Activity: Skip the pictures. Give all the data again exactly.

Dataset excerpt:

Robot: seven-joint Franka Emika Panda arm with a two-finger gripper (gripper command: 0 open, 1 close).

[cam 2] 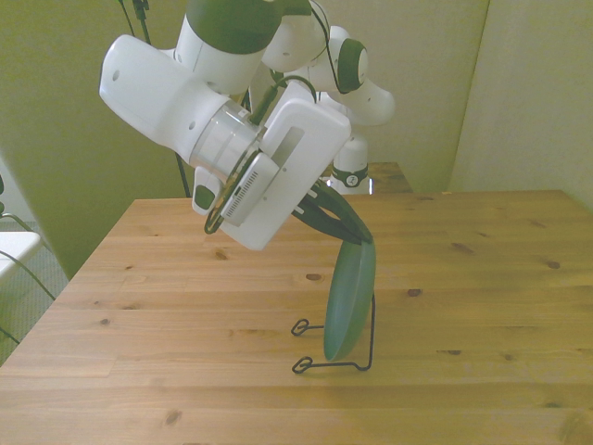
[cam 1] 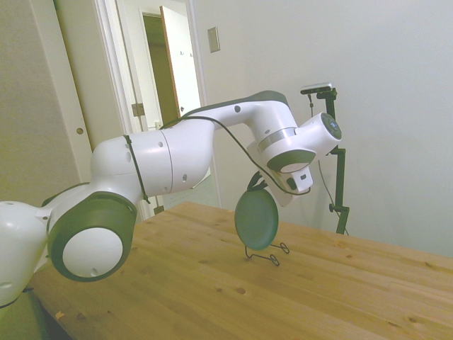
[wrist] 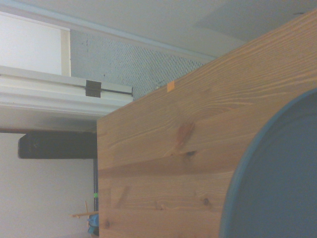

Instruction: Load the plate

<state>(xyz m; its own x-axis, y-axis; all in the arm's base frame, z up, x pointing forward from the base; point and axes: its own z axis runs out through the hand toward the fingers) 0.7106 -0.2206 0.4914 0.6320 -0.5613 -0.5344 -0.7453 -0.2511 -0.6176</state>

Result of this task:
Robot: seven-joint Franka Emika Panda arm with a two-finger gripper (gripper command: 0 open, 1 close).

[cam 2] 
[cam 1] 
[wrist] 

Instruction: Load the plate

<state>(xyz m; its own x-axis, y-axis; all in the arm's base frame, z up, x pointing forward from the base; point and axes: its own z axis runs out through the hand toward the fingers) 0.7106 -0.2206 0.4914 0.6320 -0.5613 -0.5344 -0.7453 -0.2511 -0.6176</state>

Output for the exercise is now complete.